The optimal way to store variable tracks count in a TTree

ok. So indeed the 2nd case reads “182/2”(ish?) more data than the 1st case (but plot the same subset).

So is there a way to construct a TTree following this kind of 2D variability, that will not have to read whole arrays and thus be faster? I was thinking about TClonesArray, because according to the documentations it can split its members.

You are mis-reading the word “split” in this context. The data is already split and the data members are in their own branches: traces.SimEfield_X, traces.SimEfield_Y , etc. and a TClonesArray will be only as good.

What you are describing is to distribute the elements of the collections across many branches. This is supported for ROOT collections other than TClonesArray (for example TObjArray or TList) *but* this is unlikely to help you since the number branches (and thus elements) is *fixed* at branch creation time (I.e. "because the number of tracks varries from event to event. ").


So another essential question is how important is to the physics use case to be able to read fast a few hard-coded-by-index traces. The example you gave:

t.Draw("Traces_A100_SimSignal_X[150]*Traces_A100_SimSignal_Y[150]*Traces_A100_SimSignal_Z[150]*Traces_A10_SimSignal_X[150]*Traces_A50_SimSignal_Z[150]", "", "goff")

seems “academic”. What is special about trace number 100 and 50 (and signal 150), especially since in some entries those would not exist (unless the variation in number of trace is extremely small)?
[I have seen those kind of expression for trigger bits where the number is fixed of elements is fixed and their index semantically important]

Isn’t a more realistic use case:

t.Draw("traces[][].SimSignal_X*traces[][].SimSignal_Y*traces[][].SimSignal_Z*traces[][].SimSignal_X*traces[][].SimSignal_Z",  "0.1 < traces[][].SimSignal_X && traces[][].SimSignal_X < 0.2", "goff")

i.e. plot some information about all the traces that meet a given criteria (Note that doing this with the “fast” solution is actually ‘hard’, you have to spell out all the trace branch names).

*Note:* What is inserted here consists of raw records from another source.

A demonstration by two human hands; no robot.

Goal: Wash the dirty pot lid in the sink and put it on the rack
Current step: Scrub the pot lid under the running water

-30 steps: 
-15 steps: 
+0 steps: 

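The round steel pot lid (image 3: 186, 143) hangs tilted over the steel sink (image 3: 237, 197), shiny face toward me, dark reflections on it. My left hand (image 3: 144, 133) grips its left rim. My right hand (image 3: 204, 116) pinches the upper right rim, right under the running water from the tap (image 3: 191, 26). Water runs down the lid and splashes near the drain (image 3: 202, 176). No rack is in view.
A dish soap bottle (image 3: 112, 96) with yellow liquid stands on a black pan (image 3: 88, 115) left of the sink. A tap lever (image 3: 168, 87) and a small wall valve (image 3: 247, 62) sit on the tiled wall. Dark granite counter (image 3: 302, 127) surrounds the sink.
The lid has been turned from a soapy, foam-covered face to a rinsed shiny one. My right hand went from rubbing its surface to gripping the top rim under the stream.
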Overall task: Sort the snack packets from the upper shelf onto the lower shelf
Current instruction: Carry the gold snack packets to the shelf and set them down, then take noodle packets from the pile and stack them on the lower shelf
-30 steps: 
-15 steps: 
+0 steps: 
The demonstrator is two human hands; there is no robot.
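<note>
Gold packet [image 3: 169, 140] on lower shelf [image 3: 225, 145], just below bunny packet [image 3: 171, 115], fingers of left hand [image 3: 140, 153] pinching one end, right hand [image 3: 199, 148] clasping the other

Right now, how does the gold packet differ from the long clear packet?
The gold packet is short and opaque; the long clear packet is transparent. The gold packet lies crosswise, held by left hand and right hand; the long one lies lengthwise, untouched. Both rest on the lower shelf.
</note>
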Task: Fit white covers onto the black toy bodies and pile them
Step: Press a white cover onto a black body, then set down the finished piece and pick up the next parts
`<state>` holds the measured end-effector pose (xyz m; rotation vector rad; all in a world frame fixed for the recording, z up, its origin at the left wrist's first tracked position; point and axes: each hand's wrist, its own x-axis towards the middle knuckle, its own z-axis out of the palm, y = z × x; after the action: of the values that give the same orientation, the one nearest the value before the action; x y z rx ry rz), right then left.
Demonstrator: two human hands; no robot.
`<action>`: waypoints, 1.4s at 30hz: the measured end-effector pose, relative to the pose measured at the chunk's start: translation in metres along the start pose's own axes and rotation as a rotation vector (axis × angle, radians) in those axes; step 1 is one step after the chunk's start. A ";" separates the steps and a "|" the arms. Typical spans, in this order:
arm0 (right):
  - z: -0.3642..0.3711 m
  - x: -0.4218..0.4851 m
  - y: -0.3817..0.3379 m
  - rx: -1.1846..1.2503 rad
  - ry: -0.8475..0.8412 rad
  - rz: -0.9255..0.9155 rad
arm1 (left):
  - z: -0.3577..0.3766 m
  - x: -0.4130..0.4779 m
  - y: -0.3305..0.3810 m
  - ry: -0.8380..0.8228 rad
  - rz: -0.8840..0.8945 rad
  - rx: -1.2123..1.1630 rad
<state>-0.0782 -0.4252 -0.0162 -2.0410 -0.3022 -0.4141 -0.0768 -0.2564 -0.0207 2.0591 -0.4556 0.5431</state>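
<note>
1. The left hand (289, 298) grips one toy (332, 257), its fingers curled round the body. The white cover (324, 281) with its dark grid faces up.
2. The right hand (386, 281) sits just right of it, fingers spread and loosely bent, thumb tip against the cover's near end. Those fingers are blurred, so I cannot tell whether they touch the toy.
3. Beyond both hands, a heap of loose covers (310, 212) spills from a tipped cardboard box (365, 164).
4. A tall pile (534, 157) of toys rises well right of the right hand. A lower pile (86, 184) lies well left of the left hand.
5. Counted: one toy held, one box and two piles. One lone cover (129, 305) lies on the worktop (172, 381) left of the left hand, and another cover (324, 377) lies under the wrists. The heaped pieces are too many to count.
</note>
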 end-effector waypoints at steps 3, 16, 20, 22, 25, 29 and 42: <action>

My example is academic indeed. A more likely case is to read a single trace over several events and I hoped that ROOT would help here. If all the traces need to be read for such an operation, there is no advantage in terms of performance compared to HDF5. It is reading almost everything that is stored on HDD to memory consecutively and format means much less here.

Your example with the cut on all traces would, of course, be also a possible case, but I understand it also needs to read all the traces to work.

That’s why the topic of this post is “The optimal way to store variable tracks count in a TTree”. I just was wondering if ROOT can give any performance benefits in the described case.

I still need to understand “How” you identify that single trace in the first place?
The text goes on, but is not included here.